• _Work required_
Copy each line containing the word "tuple" from the records that follow, please.

• _Source data_

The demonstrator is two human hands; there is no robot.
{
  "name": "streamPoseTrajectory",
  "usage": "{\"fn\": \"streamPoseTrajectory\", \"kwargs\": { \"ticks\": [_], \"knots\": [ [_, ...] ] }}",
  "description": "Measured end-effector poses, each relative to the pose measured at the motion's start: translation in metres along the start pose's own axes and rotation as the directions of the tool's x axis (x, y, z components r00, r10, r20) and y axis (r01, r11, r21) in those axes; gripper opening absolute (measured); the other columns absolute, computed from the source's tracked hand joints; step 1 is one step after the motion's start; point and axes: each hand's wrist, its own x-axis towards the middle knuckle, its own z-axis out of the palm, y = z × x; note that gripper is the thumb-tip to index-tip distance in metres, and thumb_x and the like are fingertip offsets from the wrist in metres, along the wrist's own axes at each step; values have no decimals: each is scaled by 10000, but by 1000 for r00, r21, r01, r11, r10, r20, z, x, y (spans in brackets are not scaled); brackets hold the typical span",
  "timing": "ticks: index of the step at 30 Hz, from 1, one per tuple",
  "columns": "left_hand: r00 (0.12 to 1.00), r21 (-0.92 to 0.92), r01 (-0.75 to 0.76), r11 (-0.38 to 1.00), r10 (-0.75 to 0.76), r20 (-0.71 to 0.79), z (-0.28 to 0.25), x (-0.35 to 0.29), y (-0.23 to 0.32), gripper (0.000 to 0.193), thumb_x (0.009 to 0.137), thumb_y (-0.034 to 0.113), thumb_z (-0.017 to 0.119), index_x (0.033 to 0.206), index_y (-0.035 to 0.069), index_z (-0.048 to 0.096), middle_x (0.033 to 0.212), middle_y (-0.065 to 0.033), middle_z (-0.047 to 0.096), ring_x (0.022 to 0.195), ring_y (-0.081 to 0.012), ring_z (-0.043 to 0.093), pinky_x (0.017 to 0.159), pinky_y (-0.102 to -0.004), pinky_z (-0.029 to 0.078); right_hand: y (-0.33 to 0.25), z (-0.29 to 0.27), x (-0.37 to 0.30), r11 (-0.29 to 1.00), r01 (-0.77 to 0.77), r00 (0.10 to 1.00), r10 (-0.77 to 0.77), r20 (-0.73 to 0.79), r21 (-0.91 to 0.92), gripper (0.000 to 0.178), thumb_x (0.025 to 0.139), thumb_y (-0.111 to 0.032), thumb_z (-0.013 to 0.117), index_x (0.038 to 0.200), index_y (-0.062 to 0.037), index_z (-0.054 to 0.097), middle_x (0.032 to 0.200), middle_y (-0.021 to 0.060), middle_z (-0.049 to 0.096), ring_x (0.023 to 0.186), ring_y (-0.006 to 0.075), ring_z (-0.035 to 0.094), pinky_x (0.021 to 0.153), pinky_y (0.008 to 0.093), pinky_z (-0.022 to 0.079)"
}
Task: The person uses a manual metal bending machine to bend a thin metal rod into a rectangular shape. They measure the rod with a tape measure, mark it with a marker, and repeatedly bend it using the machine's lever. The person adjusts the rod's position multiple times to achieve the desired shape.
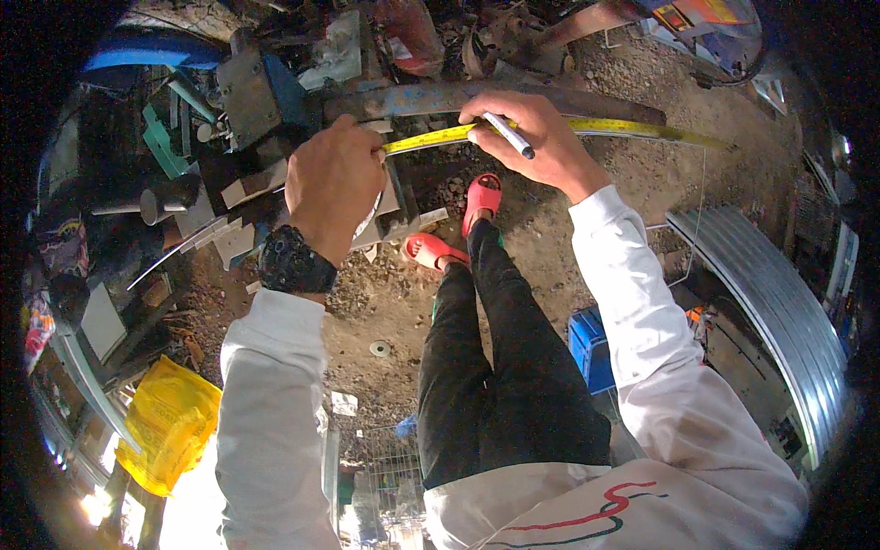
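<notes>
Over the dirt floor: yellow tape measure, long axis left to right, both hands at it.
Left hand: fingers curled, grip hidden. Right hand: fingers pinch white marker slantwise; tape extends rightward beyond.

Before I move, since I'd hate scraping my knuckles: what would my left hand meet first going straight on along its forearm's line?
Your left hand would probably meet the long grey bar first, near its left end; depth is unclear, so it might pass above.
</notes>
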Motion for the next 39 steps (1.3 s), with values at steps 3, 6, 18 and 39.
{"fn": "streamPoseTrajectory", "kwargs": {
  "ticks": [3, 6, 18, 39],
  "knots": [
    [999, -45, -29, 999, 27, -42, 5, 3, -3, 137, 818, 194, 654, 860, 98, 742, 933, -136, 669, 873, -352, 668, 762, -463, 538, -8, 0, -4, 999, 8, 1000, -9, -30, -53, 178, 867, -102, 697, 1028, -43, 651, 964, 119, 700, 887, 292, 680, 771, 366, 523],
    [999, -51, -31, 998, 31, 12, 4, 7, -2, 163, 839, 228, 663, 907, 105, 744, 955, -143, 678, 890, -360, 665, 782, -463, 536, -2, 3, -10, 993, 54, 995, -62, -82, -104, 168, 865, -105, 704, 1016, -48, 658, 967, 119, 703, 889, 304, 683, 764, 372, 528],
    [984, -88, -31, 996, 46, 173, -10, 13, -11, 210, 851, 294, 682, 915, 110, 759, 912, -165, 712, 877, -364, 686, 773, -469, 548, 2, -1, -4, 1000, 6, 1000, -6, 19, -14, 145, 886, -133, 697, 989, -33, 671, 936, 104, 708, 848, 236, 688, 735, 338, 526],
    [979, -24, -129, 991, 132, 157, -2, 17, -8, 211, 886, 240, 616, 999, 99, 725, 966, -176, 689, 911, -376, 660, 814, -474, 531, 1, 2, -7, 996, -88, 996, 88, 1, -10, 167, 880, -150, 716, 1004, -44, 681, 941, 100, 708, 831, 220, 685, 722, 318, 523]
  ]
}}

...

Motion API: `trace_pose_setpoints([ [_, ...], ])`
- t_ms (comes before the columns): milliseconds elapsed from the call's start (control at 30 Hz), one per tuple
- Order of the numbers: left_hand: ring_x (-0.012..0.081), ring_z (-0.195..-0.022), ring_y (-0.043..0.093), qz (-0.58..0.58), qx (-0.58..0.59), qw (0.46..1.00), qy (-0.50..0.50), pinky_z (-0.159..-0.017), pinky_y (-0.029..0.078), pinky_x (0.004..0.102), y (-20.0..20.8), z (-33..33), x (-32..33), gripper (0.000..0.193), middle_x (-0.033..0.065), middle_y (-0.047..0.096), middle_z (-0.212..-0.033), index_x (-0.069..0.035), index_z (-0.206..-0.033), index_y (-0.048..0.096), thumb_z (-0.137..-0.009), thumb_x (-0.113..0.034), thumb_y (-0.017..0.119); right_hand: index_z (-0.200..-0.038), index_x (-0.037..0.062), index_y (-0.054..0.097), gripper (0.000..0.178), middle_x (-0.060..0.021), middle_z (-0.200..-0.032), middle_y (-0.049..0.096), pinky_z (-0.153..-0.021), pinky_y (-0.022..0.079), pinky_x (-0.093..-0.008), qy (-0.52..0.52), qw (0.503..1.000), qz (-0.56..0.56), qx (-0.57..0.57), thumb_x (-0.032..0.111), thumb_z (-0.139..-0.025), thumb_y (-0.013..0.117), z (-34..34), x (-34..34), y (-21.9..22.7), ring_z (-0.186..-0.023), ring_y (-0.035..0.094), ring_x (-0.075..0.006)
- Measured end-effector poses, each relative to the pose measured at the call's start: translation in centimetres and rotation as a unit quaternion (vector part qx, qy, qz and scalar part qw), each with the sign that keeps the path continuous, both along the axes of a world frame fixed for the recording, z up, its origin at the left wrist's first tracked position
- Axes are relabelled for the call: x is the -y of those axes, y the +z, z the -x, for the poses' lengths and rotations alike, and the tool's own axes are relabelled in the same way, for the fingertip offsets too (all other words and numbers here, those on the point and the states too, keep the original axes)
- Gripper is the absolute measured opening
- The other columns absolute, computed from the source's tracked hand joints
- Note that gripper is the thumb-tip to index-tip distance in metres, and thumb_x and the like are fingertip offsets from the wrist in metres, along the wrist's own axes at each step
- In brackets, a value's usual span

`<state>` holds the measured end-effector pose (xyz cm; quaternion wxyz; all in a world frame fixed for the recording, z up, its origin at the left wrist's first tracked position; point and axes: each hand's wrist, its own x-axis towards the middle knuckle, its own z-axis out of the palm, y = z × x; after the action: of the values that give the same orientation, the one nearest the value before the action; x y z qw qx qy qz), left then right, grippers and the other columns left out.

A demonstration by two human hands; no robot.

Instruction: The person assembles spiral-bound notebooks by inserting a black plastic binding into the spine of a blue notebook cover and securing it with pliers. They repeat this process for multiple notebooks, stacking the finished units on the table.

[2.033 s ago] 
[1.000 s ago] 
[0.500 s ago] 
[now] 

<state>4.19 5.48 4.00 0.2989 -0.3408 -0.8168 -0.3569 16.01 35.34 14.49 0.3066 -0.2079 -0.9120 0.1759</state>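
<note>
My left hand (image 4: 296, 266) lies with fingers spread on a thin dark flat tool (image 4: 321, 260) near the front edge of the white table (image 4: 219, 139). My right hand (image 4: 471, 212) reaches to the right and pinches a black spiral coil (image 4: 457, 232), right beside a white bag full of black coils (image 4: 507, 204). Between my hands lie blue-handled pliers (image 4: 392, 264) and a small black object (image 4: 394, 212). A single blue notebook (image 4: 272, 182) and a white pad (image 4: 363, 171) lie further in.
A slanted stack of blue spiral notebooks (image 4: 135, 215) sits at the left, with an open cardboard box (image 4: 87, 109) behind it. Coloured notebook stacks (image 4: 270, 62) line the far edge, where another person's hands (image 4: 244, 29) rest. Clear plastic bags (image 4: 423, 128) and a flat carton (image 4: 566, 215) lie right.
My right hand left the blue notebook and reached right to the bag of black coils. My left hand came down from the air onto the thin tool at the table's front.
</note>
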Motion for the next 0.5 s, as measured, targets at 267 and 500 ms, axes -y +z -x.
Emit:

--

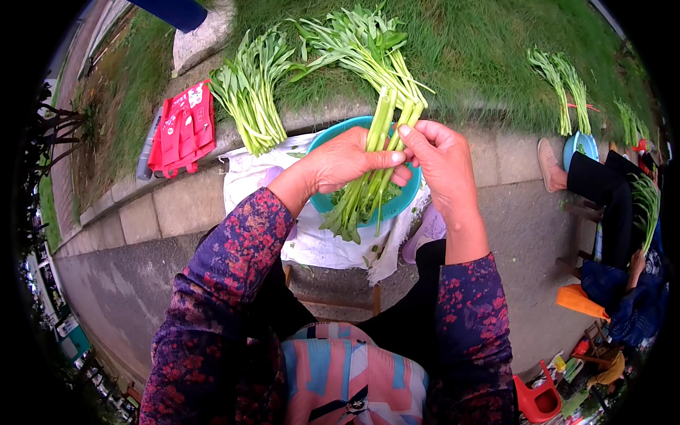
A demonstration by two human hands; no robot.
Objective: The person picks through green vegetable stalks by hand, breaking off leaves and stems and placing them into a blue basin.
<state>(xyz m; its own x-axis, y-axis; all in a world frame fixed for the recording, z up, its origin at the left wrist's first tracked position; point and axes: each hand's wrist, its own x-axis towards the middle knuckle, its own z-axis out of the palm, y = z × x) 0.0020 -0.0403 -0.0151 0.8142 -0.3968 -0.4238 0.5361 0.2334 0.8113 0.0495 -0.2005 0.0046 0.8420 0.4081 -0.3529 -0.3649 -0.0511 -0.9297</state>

• _Reply_
  "timing": "ticks: index of the step at 30 Hz, from 1, one per tuple",
- t_ms (comes before the columns): milliseconds elapsed from the call's start (control at 30 Hz), one per tuple

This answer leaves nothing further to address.